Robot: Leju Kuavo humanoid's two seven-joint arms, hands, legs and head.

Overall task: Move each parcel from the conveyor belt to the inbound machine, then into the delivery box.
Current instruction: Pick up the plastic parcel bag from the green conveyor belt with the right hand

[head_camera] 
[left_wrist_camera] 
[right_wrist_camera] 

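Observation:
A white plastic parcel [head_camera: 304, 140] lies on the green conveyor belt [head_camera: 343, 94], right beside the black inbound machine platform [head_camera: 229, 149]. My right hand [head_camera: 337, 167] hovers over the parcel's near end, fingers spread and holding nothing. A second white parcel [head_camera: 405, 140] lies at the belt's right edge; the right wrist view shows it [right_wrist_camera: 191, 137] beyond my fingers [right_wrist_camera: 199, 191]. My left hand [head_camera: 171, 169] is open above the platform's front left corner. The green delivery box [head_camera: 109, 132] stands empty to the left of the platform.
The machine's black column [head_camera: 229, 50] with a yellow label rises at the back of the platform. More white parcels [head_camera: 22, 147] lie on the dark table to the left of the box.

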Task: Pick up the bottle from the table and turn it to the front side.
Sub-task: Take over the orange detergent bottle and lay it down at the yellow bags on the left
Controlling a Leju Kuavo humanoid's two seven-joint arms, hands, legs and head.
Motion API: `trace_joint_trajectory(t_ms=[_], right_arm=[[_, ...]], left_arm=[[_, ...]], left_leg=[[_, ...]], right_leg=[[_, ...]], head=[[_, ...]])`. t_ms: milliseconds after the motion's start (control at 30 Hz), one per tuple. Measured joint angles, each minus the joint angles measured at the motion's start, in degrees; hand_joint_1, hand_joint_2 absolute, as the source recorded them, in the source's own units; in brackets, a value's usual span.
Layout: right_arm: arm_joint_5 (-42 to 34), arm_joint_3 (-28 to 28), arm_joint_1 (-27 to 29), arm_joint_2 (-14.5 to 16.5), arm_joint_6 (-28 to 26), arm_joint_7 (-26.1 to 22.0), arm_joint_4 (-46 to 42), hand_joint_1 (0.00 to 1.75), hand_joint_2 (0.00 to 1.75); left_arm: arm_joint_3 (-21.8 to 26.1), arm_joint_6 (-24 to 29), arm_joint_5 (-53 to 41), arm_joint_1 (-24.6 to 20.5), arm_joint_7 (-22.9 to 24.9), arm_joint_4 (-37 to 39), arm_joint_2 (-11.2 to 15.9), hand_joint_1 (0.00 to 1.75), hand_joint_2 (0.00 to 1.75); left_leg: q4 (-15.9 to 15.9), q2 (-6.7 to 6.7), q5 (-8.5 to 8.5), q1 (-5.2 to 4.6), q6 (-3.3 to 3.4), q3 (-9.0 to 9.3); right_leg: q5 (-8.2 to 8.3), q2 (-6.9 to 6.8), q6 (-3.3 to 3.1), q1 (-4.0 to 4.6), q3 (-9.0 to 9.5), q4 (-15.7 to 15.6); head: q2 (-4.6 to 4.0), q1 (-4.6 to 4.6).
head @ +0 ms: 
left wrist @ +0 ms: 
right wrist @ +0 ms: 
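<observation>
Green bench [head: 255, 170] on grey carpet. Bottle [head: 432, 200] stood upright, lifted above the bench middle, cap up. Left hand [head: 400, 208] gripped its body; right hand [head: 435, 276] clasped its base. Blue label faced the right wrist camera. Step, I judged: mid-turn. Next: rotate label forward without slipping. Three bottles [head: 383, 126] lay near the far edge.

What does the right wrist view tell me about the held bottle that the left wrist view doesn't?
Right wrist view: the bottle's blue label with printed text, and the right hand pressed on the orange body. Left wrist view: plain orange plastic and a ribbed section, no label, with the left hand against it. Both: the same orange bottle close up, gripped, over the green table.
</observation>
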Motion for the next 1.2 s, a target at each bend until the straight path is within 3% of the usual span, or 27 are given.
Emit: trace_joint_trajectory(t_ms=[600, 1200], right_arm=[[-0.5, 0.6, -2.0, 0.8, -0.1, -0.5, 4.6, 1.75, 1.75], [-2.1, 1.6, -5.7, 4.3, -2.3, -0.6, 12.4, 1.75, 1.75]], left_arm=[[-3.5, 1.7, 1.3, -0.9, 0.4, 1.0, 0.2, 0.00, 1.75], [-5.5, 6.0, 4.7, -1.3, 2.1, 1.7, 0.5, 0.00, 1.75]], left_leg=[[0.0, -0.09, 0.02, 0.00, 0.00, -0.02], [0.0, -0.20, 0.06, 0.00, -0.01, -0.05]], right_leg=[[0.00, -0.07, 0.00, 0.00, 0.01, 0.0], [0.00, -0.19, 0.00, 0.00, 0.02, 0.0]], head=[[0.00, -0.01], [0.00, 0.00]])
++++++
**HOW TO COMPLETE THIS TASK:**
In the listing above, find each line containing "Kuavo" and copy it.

**EXPECTED OUTPUT:**
Robot: Leju Kuavo humanoid's two seven-joint arms, hands, legs and head.
Controlling a Leju Kuavo humanoid's two seven-joint arms, hands, legs and head.

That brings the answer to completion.